Exhibit 10.1
2008 GRAHAM PACKAGING HOLDINGS
COMPANY
MANAGEMENT OPTION
PLAN
This 2008 Graham Packaging Holdings
Company Management Option Plan is hereby adopted by the
Compensation Committee (the “Committee”) of Graham
Packaging Holdings Company, a Pennsylvania limited partnership
(the “Company”), as of the Effective Date (as
defined below).
ARTICLE I
PURPOSE OF PLAN
The Plan is adopted by the Committee
for certain Eligible Individuals as a part of the compensation and
incentive arrangements for such individuals by providing them with
the opportunity to receive Options to purchase Units of the
Company. The Plan is intended to advance the best interests of the
Company by allowing such individuals to acquire an ownership
interest in the Company, thereby motivating them to contribute to
the success of the Company and to remain with the Company and its
Subsidiaries and affiliates.

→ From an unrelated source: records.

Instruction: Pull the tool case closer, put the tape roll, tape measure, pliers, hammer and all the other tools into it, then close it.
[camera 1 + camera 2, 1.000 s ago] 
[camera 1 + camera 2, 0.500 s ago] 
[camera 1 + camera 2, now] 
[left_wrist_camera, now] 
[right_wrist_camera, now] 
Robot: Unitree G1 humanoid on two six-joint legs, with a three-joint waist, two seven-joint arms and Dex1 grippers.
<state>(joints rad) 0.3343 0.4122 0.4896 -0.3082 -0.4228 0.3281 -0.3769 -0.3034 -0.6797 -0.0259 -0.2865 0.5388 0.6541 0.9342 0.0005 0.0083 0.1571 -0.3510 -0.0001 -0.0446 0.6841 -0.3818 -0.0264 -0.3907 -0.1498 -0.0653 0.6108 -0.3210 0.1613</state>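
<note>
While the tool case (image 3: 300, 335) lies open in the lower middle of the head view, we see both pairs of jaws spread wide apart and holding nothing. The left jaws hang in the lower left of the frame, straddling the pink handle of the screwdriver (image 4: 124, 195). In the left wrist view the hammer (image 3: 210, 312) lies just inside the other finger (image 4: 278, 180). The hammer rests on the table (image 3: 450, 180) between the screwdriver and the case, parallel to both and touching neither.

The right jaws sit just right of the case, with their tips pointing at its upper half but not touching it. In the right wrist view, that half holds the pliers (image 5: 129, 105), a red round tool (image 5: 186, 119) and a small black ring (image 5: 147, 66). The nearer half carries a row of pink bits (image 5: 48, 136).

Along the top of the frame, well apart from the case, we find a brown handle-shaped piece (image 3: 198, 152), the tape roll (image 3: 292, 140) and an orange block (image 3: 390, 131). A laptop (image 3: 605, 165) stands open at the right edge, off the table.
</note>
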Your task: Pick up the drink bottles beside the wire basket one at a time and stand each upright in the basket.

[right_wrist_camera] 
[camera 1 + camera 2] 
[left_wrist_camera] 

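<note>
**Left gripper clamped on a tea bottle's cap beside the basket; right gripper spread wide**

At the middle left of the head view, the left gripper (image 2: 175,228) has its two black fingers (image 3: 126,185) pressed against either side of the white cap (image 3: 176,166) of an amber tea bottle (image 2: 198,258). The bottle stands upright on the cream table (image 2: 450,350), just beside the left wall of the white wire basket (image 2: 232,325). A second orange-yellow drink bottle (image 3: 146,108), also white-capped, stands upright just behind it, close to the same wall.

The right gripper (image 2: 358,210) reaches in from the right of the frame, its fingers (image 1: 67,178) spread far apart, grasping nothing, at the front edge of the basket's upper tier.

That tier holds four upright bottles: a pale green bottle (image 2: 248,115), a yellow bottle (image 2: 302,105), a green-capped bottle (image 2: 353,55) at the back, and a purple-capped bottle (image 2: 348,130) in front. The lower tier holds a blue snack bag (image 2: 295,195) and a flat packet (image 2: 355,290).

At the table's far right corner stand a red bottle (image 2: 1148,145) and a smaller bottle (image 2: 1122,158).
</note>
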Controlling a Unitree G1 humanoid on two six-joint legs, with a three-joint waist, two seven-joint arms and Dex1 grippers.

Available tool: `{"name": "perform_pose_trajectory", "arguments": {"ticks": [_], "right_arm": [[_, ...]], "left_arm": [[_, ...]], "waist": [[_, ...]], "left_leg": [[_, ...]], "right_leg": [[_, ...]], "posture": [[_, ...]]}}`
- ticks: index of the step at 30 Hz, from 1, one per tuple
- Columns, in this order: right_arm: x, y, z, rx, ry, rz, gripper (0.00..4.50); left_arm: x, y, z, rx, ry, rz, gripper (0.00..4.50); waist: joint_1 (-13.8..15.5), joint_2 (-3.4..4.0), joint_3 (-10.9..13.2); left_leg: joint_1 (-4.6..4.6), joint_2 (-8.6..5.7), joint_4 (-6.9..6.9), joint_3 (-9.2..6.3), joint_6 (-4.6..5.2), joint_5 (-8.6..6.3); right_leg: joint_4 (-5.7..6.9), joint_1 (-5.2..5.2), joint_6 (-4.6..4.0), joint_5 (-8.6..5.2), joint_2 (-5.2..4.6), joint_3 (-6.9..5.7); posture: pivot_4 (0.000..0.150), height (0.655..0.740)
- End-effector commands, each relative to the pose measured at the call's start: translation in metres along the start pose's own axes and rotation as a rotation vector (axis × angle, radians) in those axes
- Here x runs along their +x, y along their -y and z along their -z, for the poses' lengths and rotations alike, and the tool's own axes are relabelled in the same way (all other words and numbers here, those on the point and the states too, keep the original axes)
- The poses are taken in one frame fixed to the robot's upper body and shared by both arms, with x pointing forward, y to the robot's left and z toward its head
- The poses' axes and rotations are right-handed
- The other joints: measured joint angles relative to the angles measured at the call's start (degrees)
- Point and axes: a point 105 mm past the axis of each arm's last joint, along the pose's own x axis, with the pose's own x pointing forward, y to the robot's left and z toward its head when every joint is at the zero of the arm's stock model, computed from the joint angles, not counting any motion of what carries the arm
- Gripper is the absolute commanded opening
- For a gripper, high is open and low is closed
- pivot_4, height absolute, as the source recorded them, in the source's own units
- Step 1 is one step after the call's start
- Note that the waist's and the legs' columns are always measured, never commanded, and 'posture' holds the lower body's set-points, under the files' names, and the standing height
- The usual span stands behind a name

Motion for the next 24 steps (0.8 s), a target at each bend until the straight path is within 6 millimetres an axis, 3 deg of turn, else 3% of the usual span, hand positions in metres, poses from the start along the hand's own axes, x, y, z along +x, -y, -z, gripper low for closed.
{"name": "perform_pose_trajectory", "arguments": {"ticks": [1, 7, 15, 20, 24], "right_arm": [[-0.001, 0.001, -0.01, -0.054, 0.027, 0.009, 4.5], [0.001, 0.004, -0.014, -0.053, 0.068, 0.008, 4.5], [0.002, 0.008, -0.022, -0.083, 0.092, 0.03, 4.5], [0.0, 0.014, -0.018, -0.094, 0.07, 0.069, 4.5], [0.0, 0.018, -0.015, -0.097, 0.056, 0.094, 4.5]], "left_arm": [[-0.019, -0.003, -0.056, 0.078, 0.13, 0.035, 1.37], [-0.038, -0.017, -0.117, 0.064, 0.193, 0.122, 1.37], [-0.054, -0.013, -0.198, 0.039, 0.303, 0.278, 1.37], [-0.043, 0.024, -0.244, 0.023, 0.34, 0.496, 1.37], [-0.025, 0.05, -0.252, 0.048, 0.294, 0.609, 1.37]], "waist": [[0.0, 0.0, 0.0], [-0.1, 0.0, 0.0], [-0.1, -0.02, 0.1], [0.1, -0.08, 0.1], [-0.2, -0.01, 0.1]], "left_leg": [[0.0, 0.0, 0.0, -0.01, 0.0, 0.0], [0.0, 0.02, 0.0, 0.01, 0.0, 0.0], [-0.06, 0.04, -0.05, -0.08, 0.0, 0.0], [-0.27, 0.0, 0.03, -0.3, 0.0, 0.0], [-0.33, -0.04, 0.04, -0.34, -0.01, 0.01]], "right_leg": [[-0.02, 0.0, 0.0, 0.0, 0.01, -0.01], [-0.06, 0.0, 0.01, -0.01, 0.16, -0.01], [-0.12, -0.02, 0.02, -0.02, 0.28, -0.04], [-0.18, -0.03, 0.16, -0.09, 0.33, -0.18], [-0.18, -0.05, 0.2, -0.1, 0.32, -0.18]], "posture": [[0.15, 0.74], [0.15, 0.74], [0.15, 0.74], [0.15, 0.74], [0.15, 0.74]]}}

It is anticipated that the
availability of Options under the Plan will also enhance the
Company’s ability to attract and retain individuals of
exceptional talent to contribute to the sustained progress, growth
and profitability of the Company.
ARTICLE II
DEFINITIONS
For purposes of the Plan, except
where the context clearly indicates otherwise, the following terms
shall have the meanings set forth below:
“ 2004 Plan ”
shall mean the 2004 Graham Packaging Holdings Company Management
Option Plan, as amended.
“ Board ” shall
mean the Board of Directors of the Company or such other equivalent
governing body as the Company may have.
“ CEO ” shall
mean the Chief Executive Officer of the Company.
“ Code ” shall
mean the Internal Revenue Code of 1986, as amended.
“ Committee ”
shall mean the Compensation Committee of the Company, which shall
be appointed by the Board.
“ Company ” shall
mean Graham Packaging Holdings Company, a Pennsylvania limited
partnership.
“ Effective Date
” shall mean March 7, 2008.
“ Eligible Individual
” shall mean an Employee, non-employee director, non-employee
advisor or consultant of the Company, or any of its Subsidiaries or
affiliates or any other individual providing services to the
Company, or any of its Subsidiaries or affiliates.
“ Employee ”
shall mean any employee of the Company, or any of its Subsidiaries
or affiliates.
“ Exchange Act ”
shall mean the Securities Exchange Act of 1934, as
amended.
“ Exercise Price
” shall mean the purchase price per Unit subject to an
Option.
“ Fair Market Value
” shall mean that value, per Unit,
(i) prior to an Initial Public
Offering, the fair market value of a Unit as determined in good
faith by the Committee based on the value of the Company as a going
concern, but without any discount with respect to the minority
ownership represented by such partnership interest or the
contractual restrictions on the transfer of the Units.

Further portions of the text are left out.